Alex Jones interviews legendary native American activist Russell Means about the decline of the American culture and the rise of global imperialism.
This is a special re-broadcast of an earlier interview in remembrance of Russell Means, who passed away on October 22nd, 2012 at his home in Porcupine, South Dakota.
Russell Means was the legendary leader for the American Indian Movement. He led the 1972 seizure of the Bureau of Indian Affairs headquarters in Washington, D.C., and in 1973 led a standoff at Wounded Knee, South Dakota, on the Pine Ridge Indian Reservation, a response to the massacre of at least 150 Lakotah men, women, and children by the U.S. Seventh Cavalry at a camp near Wounded Knee Creek.
He had an indomitable spirit, and spent his life speaking out against the brutal conditions on the Pine Ridge Reservation (SD), the poorest county in America, where the life expectancy that ranks with the 8 poorest nations in the world, in Africa.
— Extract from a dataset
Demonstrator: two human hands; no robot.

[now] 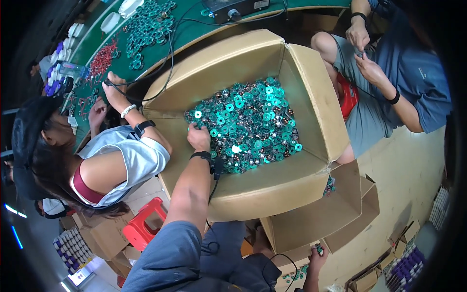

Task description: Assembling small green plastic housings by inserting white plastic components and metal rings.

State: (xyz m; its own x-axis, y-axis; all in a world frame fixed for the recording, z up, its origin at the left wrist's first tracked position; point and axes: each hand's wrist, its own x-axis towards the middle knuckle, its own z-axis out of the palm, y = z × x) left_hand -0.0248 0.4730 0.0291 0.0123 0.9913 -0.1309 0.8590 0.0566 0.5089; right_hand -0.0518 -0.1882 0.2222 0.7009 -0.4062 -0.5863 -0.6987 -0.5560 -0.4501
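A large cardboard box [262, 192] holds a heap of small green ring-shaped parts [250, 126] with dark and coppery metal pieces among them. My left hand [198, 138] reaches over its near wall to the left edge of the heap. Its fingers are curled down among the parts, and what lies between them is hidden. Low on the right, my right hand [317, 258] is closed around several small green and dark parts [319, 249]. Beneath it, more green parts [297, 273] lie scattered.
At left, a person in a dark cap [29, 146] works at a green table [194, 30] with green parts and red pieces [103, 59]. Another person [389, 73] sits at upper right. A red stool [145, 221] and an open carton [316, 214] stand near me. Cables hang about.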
In these excerpts, Means warns that Americans have lost the ability of critical thought, and with each successive generation become more irresponsible and as a consequence less free, disregarding a near-perfect document, the Constitution, which was derived from Indian law. Means chronicles the loss of freedom from the 1840's onwards, which marked the birth of the corporation, to Lincoln's declaration of martial law, to the latter part of the 19th century and into the 20th when Congress "started giving banks the right to rule," and private banking interests began printing the money."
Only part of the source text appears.